#### [ASSIGNMENT]
Count the lines in the records below that contain the word "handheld", and give only that count.

#### [ENTRIES SUPPLIED]
════

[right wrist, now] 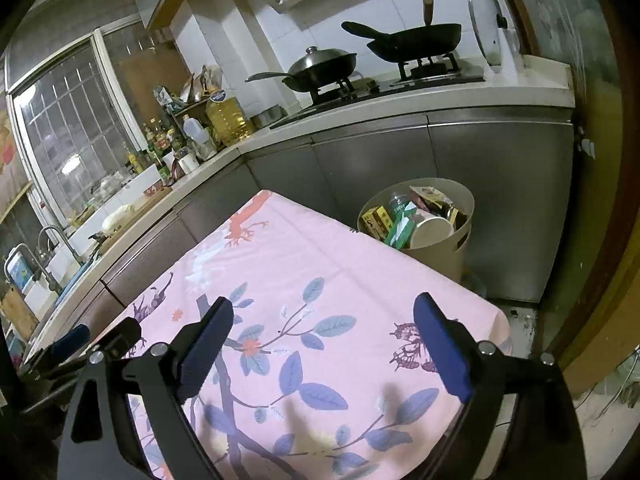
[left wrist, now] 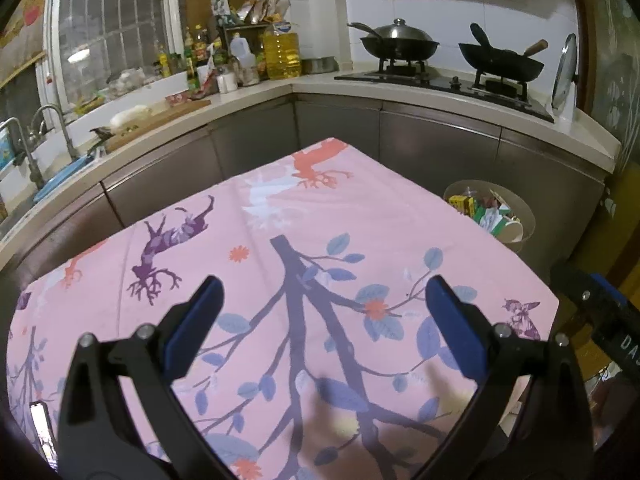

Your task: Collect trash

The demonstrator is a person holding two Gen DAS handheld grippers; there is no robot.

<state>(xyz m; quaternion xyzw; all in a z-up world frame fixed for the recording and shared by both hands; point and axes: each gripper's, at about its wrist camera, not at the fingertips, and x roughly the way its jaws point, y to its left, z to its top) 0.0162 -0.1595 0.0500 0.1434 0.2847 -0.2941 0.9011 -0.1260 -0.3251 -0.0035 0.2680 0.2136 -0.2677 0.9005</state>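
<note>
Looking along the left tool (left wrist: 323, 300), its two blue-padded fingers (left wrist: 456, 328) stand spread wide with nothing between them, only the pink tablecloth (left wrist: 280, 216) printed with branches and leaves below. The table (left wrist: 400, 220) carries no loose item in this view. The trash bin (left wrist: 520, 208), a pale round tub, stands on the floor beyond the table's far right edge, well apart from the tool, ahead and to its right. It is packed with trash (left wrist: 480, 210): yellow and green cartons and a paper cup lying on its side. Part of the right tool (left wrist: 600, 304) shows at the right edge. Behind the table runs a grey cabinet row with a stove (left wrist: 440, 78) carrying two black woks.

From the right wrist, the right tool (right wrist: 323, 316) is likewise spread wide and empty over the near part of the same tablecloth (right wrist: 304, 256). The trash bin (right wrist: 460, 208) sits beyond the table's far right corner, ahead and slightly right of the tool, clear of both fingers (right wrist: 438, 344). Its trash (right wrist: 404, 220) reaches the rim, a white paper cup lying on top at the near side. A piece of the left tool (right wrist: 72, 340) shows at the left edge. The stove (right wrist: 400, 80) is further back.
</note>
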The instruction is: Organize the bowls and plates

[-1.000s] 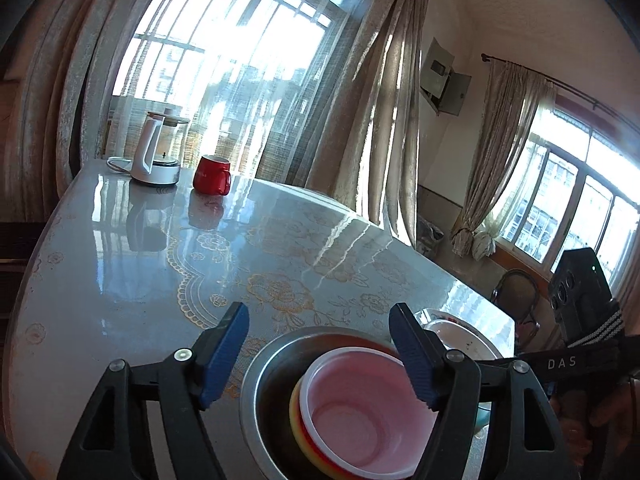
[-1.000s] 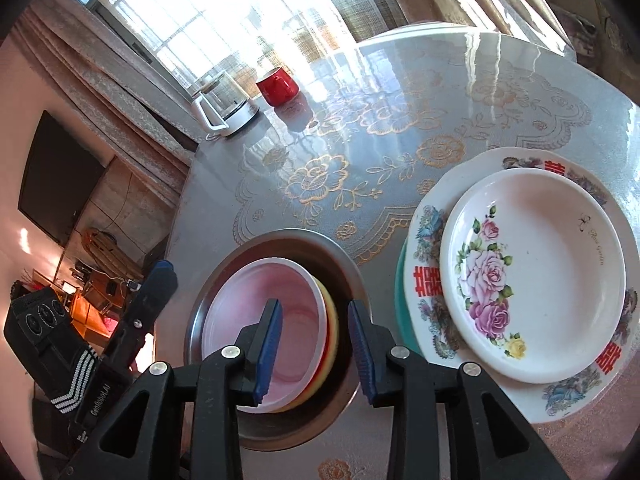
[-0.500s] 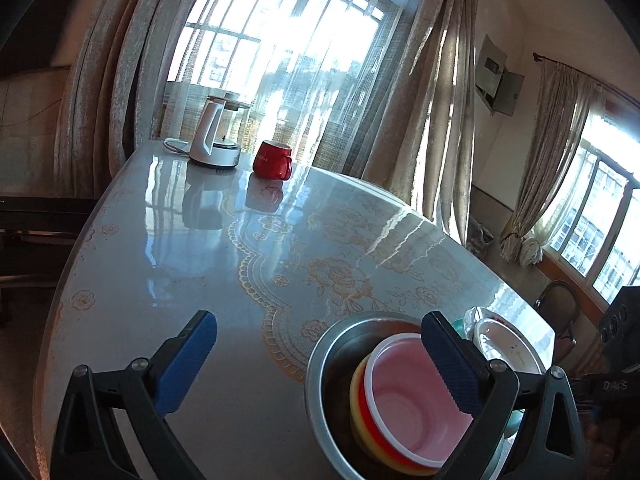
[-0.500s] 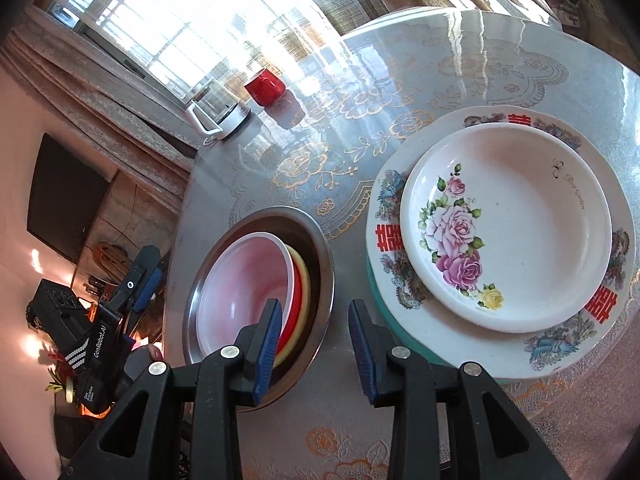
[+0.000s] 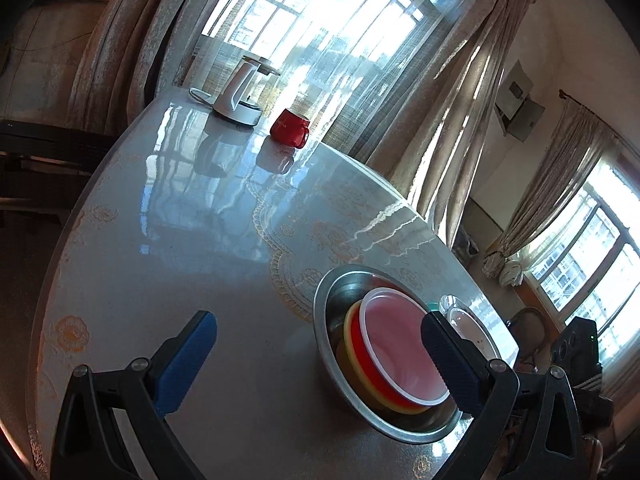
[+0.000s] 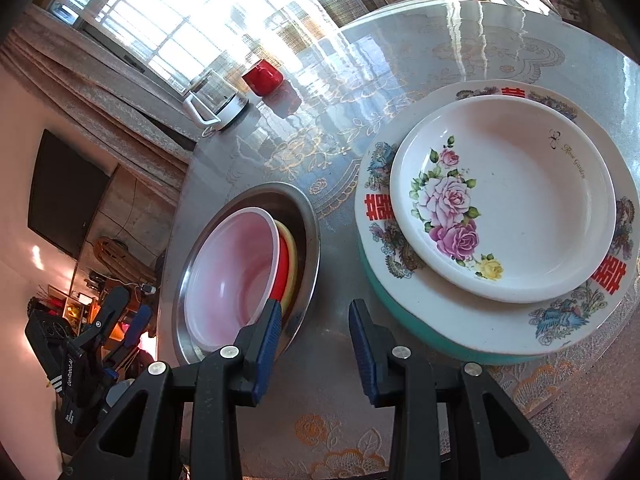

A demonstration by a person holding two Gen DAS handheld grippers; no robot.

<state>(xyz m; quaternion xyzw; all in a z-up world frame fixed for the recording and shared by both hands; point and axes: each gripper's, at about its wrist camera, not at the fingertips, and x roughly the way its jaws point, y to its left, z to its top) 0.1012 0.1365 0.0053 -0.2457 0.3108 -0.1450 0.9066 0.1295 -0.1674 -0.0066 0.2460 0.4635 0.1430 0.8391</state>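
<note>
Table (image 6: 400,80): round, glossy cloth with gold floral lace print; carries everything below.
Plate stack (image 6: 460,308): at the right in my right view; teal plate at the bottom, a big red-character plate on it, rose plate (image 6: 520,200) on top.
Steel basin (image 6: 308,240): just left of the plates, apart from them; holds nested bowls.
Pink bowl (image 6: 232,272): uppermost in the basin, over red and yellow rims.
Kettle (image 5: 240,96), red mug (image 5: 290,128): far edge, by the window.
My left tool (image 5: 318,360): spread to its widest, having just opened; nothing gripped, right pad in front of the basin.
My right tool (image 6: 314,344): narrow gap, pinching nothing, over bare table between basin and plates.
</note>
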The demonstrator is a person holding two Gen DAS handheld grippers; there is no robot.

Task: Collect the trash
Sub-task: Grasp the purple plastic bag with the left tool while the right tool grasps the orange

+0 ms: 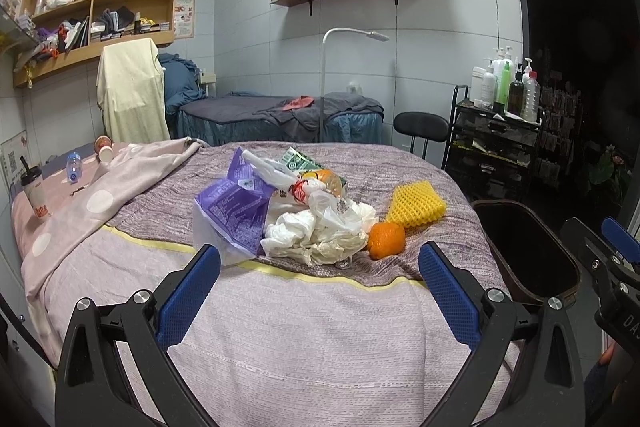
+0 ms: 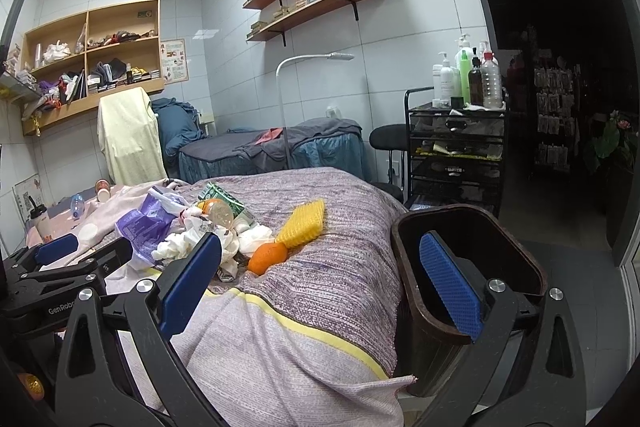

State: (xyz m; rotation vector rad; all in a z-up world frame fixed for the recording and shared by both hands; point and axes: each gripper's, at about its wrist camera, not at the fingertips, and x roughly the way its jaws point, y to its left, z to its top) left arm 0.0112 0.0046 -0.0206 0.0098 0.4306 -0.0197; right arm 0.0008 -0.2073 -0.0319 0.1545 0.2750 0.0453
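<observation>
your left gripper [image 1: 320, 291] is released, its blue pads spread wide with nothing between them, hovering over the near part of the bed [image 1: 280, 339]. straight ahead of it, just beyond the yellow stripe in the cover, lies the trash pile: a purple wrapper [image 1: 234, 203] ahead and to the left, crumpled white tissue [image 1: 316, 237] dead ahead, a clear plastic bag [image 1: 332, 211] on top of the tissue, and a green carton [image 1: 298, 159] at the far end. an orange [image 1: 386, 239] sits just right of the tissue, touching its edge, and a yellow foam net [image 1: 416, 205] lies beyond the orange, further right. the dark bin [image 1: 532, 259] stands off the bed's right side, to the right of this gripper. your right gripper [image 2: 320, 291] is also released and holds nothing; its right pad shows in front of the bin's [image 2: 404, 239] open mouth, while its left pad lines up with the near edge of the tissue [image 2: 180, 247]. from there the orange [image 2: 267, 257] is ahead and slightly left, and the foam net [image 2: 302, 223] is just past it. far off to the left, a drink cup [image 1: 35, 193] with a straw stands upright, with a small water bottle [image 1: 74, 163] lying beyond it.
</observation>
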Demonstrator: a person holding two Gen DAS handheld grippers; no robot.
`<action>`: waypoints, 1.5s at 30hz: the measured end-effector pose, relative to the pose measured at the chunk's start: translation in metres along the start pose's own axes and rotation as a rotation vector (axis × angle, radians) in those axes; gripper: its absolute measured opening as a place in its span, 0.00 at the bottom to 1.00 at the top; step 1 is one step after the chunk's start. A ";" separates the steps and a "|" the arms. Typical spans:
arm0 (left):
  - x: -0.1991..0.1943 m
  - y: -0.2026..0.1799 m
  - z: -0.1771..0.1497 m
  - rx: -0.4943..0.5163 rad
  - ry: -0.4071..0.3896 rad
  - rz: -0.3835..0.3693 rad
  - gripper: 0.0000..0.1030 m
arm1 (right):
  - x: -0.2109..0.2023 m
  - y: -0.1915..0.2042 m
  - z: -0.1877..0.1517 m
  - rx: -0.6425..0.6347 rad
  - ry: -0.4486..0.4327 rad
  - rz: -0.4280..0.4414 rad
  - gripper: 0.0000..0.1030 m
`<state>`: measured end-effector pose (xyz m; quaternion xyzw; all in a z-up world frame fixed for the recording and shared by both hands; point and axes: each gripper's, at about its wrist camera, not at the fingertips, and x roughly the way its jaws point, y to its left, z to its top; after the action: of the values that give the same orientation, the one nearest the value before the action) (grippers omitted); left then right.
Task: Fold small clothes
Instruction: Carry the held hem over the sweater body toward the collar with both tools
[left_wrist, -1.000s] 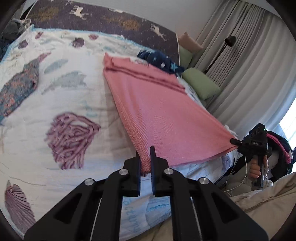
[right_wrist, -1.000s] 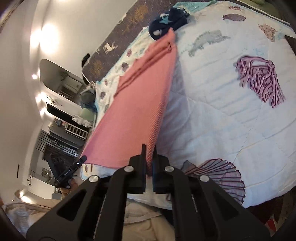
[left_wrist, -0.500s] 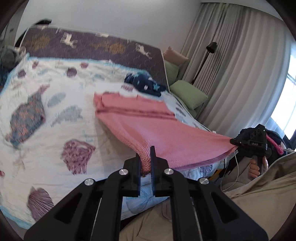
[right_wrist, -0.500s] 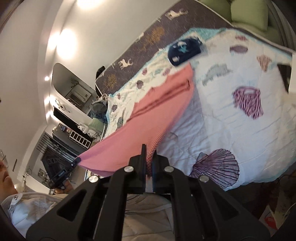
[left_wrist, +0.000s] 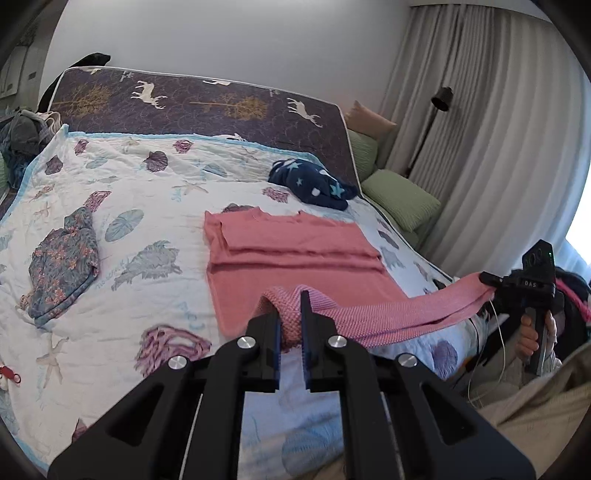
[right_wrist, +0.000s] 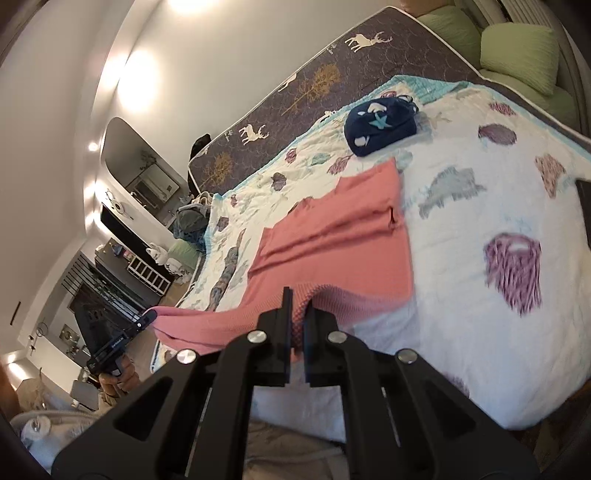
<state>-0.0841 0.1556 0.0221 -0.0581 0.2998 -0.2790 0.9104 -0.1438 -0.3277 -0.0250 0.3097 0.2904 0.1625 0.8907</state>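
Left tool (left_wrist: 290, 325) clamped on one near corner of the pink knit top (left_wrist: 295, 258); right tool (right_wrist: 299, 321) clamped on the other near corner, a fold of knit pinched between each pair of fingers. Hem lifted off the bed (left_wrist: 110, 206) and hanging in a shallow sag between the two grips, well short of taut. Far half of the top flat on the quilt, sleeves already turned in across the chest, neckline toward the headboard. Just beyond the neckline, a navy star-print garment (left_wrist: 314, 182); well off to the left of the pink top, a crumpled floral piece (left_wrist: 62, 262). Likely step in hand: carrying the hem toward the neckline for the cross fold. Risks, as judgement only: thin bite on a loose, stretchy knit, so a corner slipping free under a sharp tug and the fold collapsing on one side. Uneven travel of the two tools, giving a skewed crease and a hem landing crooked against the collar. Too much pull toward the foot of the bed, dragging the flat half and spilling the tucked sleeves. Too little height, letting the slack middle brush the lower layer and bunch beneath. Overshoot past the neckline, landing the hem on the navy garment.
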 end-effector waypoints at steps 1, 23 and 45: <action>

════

#### [WRITTEN ANSWER]
4